→ **Task to carry out**
Word for word, transcribe the listing that follows, minus any pictures.
^^^^^^^^
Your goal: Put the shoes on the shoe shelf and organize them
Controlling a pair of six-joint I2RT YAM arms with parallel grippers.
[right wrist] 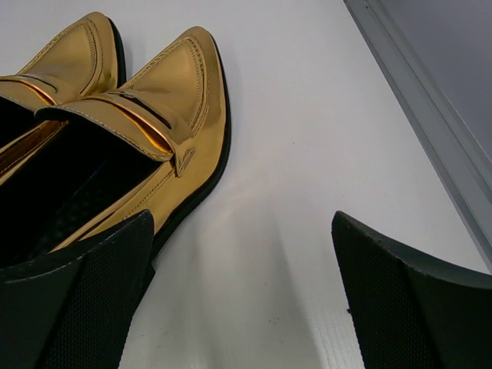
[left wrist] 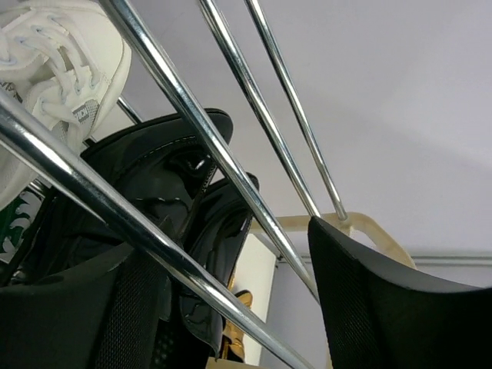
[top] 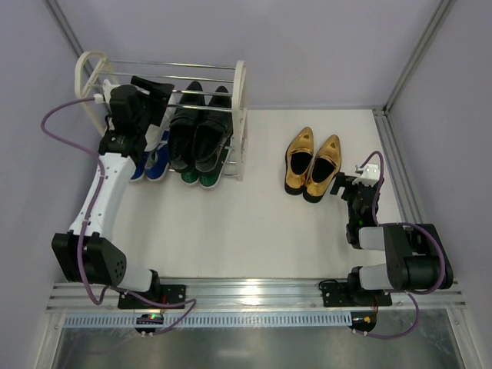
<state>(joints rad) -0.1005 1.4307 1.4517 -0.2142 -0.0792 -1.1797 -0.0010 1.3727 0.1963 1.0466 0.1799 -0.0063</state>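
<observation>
The shoe shelf (top: 239, 92) stands at the back left, its chrome rods (left wrist: 192, 115) crossing the left wrist view. On it are glossy black loafers (top: 198, 129), green sneakers (top: 204, 178) below them, blue sneakers (top: 150, 169) at the lower left, and a white sneaker (left wrist: 61, 69) at the left. My left gripper (top: 160, 86) is open over the shelf's left part, and a rod runs between its fingers (left wrist: 369, 307). The gold shoes (top: 314, 163) stand side by side on the table. My right gripper (top: 340, 186) is open and empty just right of their heels, its left finger (right wrist: 84, 300) next to the right gold shoe (right wrist: 154, 115).
A metal rail (right wrist: 430, 115) runs along the table's right edge, close to my right gripper. Grey walls enclose the back and sides. Bare white table (top: 231, 231) lies between the shelf and the gold shoes.
</observation>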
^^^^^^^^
→ **Answer**
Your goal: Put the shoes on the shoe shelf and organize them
Controlling a pair of six-joint I2RT YAM arms with parallel grippers.
[right wrist] 
[left wrist] 
[top] 
<state>(joints rad) -0.1005 1.4307 1.4517 -0.2142 -0.0792 -1.1797 -0.0010 1.3727 0.1963 1.0466 0.1799 -0.0063</state>
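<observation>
The shoe shelf (top: 239, 92) stands at the back left, its chrome rods (left wrist: 192, 115) crossing the left wrist view. On it are glossy black loafers (top: 198, 129), green sneakers (top: 204, 178) below them, blue sneakers (top: 150, 169) at the lower left, and a white sneaker (left wrist: 61, 69) at the left. My left gripper (top: 160, 86) is open over the shelf's left part, and a rod runs between its fingers (left wrist: 369, 307). The gold shoes (top: 314, 163) stand side by side on the table. My right gripper (top: 340, 186) is open and empty just right of their heels, its left finger (right wrist: 84, 300) next to the right gold shoe (right wrist: 154, 115).
A metal rail (right wrist: 430, 115) runs along the table's right edge, close to my right gripper. Grey walls enclose the back and sides. Bare white table (top: 231, 231) lies between the shelf and the gold shoes.
</observation>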

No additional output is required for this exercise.